Cronic Disease

There’s no denying Cron is one of the most useful tools in any *nix O/S but it’s Every so often, there’s a cron job going haywire. Jobs fail to run and nobody notices, the sterile environment (no sane default PATH) eludes users and from time to time, a really bizarre critical issue - like cron filling up the disk with its mail output buffer because a job is looping and spewing an endless stream of error messages.

Cron’s common usage is an omnipresent pain-point in my production systems, In particular, it’s major shortcomings are:

  • No job history. When did a job run? did it succeed? where is the output? (and no, mail or the local syslog are not acceptable)
  • output goes to a spool directory and will fill out your diskspace if the job is misbehaving
  • Job run environment is very different from the user’s and not trivial to recreate
  • No triggers other than schedule. I see many jobs that wake up every minute just to check a trigger/condition.
  • No support for “test run” or manual trigger
  • Hard to monitor
  • No built-in locks
  • No support for distributed operations; many cron jobs today needs to be run periodically on one node in a cluster.

The main reason for these issues is that, like so many other *nix tools, cron was designed for a single instance, both from the technical and usage perspectives. It makes sense to have job results sent by mail when you have 3 servers, but if you get emails from 100 servers…. good luck with that. Same goes for logging the output; it’s sane (although inconvenient) to lookup a job’s history in a log on one server but not on a cluster.

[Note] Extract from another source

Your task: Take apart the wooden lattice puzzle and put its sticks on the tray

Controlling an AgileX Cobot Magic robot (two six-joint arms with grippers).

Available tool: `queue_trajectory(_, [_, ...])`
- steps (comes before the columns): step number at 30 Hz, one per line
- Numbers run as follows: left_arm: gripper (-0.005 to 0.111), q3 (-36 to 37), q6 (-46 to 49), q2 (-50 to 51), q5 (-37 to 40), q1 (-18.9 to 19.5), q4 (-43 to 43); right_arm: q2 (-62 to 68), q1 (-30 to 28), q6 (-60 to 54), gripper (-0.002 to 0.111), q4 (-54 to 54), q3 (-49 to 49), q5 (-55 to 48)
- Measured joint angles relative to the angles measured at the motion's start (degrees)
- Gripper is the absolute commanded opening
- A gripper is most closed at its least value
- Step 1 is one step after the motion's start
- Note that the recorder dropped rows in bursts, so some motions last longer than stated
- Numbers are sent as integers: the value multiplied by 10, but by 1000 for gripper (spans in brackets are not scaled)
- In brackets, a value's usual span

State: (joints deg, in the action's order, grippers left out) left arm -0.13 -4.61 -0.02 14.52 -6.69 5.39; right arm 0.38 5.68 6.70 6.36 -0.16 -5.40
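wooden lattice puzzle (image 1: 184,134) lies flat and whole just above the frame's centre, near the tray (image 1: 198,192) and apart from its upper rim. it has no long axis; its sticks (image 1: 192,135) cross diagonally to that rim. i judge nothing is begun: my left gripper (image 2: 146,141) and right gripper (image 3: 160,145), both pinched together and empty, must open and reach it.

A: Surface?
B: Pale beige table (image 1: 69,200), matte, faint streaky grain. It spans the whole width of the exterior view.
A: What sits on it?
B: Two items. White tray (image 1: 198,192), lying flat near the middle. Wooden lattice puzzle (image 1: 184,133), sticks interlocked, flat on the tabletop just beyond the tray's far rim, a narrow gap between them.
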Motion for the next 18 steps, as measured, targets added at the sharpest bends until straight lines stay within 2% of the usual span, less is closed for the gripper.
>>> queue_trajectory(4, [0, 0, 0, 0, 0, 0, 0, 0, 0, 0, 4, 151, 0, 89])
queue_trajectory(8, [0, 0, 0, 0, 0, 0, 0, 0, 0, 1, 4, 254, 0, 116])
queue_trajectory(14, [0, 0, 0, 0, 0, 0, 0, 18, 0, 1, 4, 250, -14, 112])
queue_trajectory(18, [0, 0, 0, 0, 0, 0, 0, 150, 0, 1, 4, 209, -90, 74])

The cron use case demonstrates an often forgotten truth about scaling: scaling includes the human component. Does cron scale computation-wise? absolutely. Is it still maintainable? not so much.

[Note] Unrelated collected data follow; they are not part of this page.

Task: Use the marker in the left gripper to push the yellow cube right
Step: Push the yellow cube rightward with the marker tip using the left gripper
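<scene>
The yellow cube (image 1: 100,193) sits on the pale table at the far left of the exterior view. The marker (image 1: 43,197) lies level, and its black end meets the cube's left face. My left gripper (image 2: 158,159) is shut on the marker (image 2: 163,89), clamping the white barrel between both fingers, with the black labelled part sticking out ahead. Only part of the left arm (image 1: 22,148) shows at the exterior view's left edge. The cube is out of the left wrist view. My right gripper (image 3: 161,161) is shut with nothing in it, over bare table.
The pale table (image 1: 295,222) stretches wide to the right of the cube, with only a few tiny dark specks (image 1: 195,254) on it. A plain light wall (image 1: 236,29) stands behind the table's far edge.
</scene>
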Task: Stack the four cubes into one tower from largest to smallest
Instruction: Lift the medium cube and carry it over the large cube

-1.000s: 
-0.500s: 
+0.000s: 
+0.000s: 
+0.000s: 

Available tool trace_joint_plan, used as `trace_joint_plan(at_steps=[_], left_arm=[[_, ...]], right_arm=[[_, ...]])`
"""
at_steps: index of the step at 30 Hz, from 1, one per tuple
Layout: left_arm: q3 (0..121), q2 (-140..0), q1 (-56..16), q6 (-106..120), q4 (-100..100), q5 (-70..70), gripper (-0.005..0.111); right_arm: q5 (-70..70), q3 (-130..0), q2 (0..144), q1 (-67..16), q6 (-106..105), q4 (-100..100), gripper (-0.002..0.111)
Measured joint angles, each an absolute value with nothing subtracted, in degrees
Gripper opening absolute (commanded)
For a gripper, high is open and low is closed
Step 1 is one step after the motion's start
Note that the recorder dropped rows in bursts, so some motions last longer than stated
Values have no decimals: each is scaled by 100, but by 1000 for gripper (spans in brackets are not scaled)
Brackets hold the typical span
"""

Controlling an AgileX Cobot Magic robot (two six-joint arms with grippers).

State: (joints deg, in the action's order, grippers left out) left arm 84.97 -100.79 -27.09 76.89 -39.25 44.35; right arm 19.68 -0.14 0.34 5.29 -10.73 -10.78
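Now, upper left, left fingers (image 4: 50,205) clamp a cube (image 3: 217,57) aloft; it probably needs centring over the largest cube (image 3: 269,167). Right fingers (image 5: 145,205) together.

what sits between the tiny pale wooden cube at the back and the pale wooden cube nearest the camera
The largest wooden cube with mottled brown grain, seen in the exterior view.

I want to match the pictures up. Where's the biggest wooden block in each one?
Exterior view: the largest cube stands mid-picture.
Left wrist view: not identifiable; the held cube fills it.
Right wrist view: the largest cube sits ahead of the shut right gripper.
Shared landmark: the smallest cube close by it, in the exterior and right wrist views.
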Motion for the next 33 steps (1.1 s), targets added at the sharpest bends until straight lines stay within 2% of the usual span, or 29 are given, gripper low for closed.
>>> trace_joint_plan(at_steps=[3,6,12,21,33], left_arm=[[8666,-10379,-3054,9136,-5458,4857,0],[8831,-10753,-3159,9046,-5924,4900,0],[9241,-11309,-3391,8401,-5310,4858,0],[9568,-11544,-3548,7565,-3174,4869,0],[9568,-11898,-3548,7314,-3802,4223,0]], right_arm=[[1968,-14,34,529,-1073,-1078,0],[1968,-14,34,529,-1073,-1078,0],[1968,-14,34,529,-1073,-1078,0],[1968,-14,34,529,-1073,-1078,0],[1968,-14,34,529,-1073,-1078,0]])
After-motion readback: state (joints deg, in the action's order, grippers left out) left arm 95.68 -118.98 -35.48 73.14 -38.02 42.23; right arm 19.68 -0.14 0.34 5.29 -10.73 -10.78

I would like a tool that runs maintenance jobs on a cluster and its nodes and tends to itself as much as possible while still being pluggable. It’s rare (and wrong) for a tool to be able to do everything, so pluggability and a good API are essential.

What can be done

use a build server

The easiest resolution is not to use cron for anything other than simple internal node maintenance tasks. As a replacement, use a build server (like Jenkins) - build servers support distributed scheduled jobs (or on a trigger), maintain a job’s history and output and have many plugins and triggers.

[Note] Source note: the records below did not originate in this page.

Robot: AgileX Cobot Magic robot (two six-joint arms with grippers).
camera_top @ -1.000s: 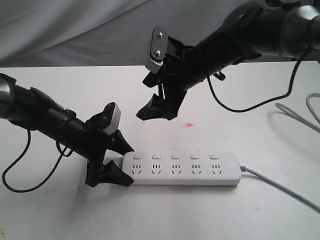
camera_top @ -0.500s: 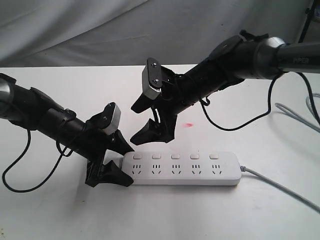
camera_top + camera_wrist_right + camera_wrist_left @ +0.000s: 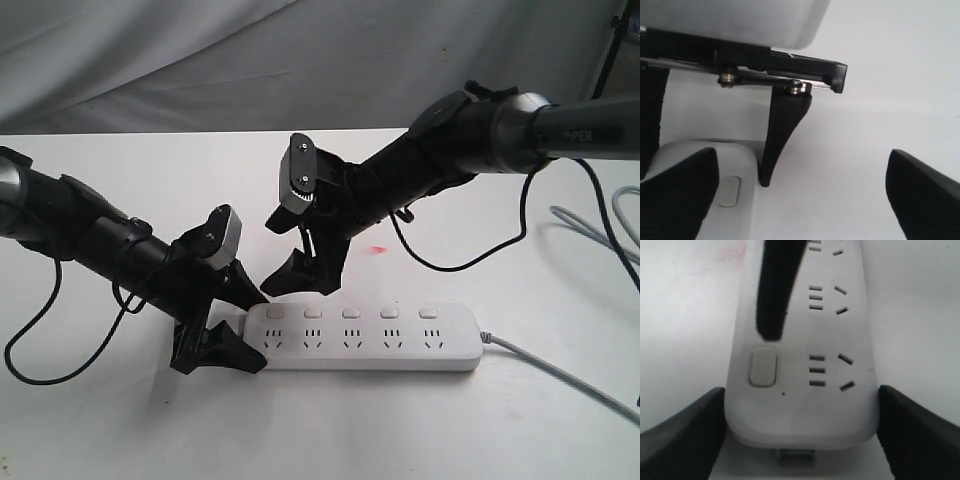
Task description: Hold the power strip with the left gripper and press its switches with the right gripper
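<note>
The white power strip (image 3: 365, 340) lies flat on the white table, its row of switches (image 3: 350, 312) along the far edge. My left gripper (image 3: 253, 327) is shut on the strip's left end, one black jaw against each long side. The left wrist view shows the power strip (image 3: 805, 405) pinched between the jaws of the left gripper (image 3: 800, 440). The right gripper (image 3: 280, 254) is open and hangs just above the leftmost switch (image 3: 276, 313). One of its fingers (image 3: 774, 290) ends just short of that switch (image 3: 763, 368). In the right wrist view the right gripper (image 3: 800, 200) holds nothing.
The strip's grey cord (image 3: 560, 375) runs off to the right front. Another grey cable (image 3: 600, 225) loops at the right edge. A small red mark (image 3: 377, 249) sits on the table behind the strip. Grey cloth (image 3: 150, 60) hangs at the back.
The right gripper has come down and to the left, from well above the table to just over the strip's left end. The left gripper and the strip have not moved.
</note>
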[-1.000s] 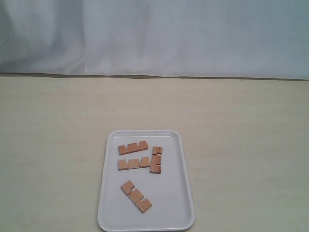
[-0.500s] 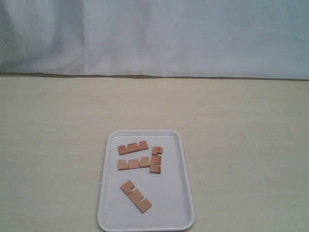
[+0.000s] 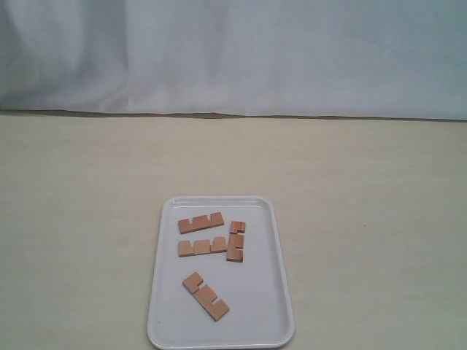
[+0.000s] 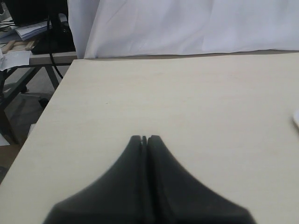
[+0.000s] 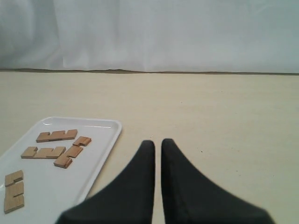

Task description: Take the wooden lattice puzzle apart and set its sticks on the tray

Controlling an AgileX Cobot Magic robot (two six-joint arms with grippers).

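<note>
You have all four sticks (image 3: 205,246) lying flat on the tray (image 3: 271,299), which sits on the near side of the table (image 3: 365,219), a little left of the middle, with its long sides running near to far. None of the sticks is locked into another. The far stick (image 3: 200,222) lies crosswise in the tray's far left part, its notches facing away from you. Just nearer lies the middle stick (image 3: 203,246), also crosswise. Its right end meets the side stick (image 3: 235,241), which runs near to far. The near stick (image 3: 205,296) lies apart from those three, slanted, towards the tray's near end. Your left gripper (image 4: 145,138) is over bare table, its jaws pressed together with no gap and nothing between them. Your right gripper (image 5: 155,143) is over the table to the right of the tray, just beside the tray's rim (image 5: 112,135). Its jaws are drawn all but together, with only a thin slit of table showing between them, and they pinch nothing. A white cloth (image 3: 233,58) hangs behind the table's far edge.
</note>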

Submit passive checks to Nagios

Every cron job you care about should do this. By using Nagios you get instant limited job history, failure monitoring and the chance to respond automatically if a job failed to complete.

Use a generic wrapper

All but one of cron’s major issues can be easily fixed with a single generic wrapper. The code for sending passive checks to nagios, handle output and save it somewhere for later, write a history entry, check for lock files, etc. - it’s all very generic. Write a decent wrapper now and thank yourself later.